__What the task asks__
Repeat exactly, and only, the lines below starting at the line that contains "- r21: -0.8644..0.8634" and ending at the line that contains "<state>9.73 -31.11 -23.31", inclusive of both.

*-*-*

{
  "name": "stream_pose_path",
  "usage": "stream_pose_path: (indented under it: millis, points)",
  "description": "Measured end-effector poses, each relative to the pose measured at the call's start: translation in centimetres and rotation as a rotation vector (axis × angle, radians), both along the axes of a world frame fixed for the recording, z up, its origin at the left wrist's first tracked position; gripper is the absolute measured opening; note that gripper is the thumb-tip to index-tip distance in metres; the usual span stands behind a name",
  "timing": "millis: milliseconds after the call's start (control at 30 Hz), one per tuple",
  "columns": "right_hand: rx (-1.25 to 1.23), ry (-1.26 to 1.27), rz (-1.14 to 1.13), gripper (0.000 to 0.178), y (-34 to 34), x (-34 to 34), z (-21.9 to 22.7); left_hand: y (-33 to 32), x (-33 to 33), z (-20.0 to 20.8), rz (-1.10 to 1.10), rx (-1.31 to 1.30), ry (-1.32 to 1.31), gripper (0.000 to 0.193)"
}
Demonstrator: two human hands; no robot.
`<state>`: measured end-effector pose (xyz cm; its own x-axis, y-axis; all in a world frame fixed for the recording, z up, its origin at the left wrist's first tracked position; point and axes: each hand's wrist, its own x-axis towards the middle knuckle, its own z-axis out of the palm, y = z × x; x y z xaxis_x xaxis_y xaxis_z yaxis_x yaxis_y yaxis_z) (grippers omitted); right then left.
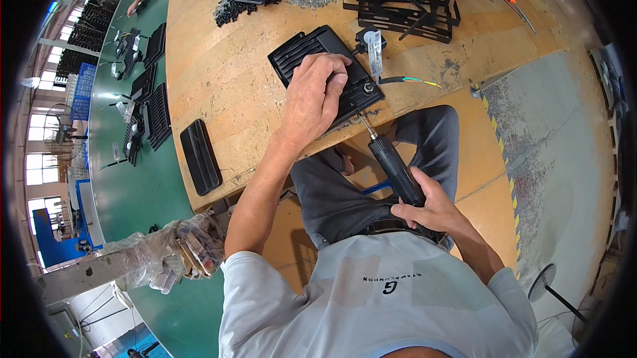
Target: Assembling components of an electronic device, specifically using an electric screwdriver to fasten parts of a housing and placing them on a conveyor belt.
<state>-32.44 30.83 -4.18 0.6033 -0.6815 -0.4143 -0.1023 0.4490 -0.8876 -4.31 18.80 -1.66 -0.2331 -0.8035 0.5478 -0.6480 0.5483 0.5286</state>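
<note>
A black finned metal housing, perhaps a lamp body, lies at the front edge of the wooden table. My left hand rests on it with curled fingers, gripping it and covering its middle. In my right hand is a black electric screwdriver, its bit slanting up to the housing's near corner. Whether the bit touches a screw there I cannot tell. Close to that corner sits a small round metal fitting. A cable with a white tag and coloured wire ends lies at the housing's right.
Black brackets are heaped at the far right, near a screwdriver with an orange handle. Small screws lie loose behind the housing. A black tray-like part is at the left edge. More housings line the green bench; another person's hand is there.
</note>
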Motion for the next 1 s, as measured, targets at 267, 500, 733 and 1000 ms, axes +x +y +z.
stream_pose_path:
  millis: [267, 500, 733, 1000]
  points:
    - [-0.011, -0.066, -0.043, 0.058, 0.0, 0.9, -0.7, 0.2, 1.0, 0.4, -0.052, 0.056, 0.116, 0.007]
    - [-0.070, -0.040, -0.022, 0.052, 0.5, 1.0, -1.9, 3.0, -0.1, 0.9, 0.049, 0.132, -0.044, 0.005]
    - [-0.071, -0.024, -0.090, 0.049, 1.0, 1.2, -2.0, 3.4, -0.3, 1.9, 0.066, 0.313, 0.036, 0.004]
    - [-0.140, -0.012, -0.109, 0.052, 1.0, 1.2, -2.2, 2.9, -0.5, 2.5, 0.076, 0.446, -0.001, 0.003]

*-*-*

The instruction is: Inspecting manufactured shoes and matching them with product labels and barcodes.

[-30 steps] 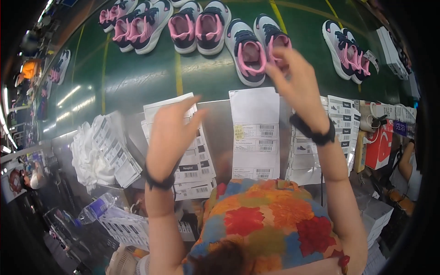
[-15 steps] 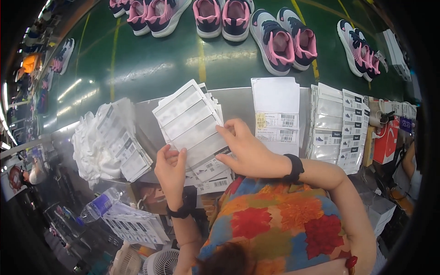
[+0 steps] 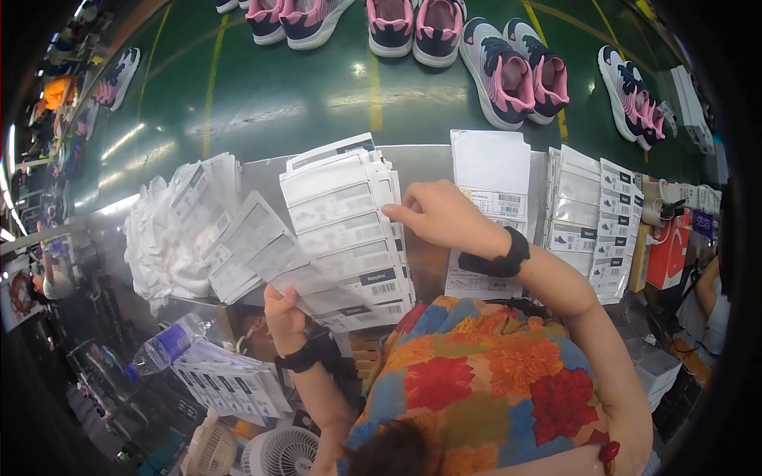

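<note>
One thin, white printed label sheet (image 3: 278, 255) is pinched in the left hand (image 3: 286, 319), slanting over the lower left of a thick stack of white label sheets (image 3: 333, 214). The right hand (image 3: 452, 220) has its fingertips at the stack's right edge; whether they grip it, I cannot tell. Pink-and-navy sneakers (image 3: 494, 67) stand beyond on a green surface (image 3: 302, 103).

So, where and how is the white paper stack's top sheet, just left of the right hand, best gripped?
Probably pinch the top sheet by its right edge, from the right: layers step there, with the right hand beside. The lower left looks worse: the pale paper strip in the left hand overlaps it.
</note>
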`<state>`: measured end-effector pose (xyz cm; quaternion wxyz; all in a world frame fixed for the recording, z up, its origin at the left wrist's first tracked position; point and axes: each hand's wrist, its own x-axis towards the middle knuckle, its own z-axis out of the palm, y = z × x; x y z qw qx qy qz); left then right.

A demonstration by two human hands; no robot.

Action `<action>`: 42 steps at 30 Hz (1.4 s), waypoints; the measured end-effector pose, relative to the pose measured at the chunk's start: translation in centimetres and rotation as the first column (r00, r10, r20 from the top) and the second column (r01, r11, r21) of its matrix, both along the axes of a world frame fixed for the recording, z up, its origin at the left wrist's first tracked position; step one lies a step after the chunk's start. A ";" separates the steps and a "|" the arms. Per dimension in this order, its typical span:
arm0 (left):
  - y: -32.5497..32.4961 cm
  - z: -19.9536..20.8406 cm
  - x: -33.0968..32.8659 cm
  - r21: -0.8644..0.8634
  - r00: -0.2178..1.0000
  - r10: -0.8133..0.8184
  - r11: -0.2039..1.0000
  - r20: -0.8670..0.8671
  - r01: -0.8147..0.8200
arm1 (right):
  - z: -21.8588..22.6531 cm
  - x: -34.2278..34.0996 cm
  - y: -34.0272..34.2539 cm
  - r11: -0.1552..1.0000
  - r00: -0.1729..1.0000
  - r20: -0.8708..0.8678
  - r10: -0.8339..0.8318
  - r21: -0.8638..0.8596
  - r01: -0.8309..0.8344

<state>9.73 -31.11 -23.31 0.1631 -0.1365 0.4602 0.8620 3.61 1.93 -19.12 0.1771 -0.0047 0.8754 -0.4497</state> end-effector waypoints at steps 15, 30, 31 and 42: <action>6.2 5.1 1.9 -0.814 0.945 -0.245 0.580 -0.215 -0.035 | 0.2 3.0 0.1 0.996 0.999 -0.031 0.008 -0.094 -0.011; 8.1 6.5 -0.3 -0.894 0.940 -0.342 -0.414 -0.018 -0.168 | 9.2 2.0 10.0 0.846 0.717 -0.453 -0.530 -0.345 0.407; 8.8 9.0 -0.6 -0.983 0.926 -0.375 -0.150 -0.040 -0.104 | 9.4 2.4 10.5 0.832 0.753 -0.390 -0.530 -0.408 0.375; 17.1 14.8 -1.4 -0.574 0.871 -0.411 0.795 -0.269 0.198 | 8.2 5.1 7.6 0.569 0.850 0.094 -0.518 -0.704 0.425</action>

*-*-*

__Written answer__
  - r21: -0.8644..0.8634
  - r00: -0.2178..1.0000
  - r10: -0.8133..0.8184
  - r11: -0.2039..1.0000
  - r20: -0.8670..0.8671
  - r01: -0.8147..0.8200
arm1 (right):
  - z: -21.8588..22.6531 cm
  - x: -34.2278..34.0996 cm
  - y: -34.0272..34.2539 cm
  - r11: -0.1552..1.0000
  - r00: -0.1729..1.0000
  - r20: -0.8708..0.8678
  - r10: -0.8339..0.8318
  - r21: -0.8638..0.8596
  - r01: -0.8309..0.8344

<state>9.73 -31.11 -23.31 0.1631 -0.1365 0.4602 0.8620 3.61 1.93 -19.12 0.1771 -0.0047 0.8754 -0.4497</state> end-effector waypoints at steps 15, 30, 31 and 42: <action>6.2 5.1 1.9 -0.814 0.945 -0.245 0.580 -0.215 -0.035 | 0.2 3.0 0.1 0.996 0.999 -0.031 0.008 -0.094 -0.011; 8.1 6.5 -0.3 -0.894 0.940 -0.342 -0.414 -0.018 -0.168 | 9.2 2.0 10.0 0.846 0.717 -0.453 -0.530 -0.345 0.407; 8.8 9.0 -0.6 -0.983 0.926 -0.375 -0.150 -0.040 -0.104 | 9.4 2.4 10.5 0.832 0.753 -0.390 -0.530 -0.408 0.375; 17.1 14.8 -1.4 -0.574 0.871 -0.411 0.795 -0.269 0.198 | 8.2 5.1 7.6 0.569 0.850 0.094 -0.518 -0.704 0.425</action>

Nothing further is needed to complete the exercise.